> **What you have to do**
Identify the line that contains "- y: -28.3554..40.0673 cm" in the material. Output it and every line after it, unchanged, through the end.
━━━━
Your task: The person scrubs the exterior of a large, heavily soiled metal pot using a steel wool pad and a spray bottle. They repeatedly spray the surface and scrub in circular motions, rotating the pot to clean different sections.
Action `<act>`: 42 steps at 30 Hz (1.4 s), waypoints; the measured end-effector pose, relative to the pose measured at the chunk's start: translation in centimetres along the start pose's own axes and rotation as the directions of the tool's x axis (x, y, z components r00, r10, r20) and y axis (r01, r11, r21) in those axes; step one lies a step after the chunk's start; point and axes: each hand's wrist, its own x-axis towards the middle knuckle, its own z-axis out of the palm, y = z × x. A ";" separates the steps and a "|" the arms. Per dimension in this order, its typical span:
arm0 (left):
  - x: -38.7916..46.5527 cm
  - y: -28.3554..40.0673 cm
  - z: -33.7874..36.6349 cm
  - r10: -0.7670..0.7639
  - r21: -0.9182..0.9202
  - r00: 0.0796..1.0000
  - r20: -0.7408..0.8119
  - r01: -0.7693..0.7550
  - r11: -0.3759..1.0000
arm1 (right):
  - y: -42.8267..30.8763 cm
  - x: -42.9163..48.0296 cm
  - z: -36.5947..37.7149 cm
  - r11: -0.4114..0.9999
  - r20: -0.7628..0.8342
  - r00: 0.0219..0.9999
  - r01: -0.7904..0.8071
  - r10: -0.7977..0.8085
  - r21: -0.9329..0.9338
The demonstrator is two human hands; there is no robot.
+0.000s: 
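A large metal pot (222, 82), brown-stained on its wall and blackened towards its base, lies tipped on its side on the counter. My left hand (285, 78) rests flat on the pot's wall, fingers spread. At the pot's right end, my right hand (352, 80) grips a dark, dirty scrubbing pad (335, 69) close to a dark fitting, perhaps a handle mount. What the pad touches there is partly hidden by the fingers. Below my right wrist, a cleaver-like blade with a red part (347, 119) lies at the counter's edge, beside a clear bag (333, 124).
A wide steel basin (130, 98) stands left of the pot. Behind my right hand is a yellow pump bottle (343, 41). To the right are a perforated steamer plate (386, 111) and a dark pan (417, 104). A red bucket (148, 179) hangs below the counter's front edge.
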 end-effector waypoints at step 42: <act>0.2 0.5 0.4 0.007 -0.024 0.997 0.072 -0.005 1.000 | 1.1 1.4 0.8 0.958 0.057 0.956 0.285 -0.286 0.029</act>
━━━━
> **Answer section**
  - y: -28.3554..40.0673 cm
  - z: -33.7874..36.6349 cm
  - r10: -0.7670..0.7639
  - r21: -0.9182..0.9202
  - r00: 0.0796..1.0000
  - r20: -0.7408..0.8119
  - r01: -0.7693..0.7550
  - r11: -0.3759..1.0000
arm1 (right):
  - y: -42.8267..30.8763 cm
  - x: -42.9163..48.0296 cm
  - z: -36.5947..37.7149 cm
  - r11: -0.4114..0.9999
  - r20: -0.7628..0.8342
  - r00: 0.0219..0.9999
  - r01: -0.7904..0.8071
  - r10: -0.7977..0.8085
  - r21: -0.9329..0.9338
The demonstrator is two human hands; there is no robot.
+0.000s: 
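A large metal pot (222, 82), brown-stained on its wall and blackened towards its base, lies tipped on its side on the counter. My left hand (285, 78) rests flat on the pot's wall, fingers spread. At the pot's right end, my right hand (352, 80) grips a dark, dirty scrubbing pad (335, 69) close to a dark fitting, perhaps a handle mount. What the pad touches there is partly hidden by the fingers. Below my right wrist, a cleaver-like blade with a red part (347, 119) lies at the counter's edge, beside a clear bag (333, 124).
A wide steel basin (130, 98) stands left of the pot. Behind my right hand is a yellow pump bottle (343, 41). To the right are a perforated steamer plate (386, 111) and a dark pan (417, 104). A red bucket (148, 179) hangs below the counter's front edge.
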 end-effector waypoints at step 42: <act>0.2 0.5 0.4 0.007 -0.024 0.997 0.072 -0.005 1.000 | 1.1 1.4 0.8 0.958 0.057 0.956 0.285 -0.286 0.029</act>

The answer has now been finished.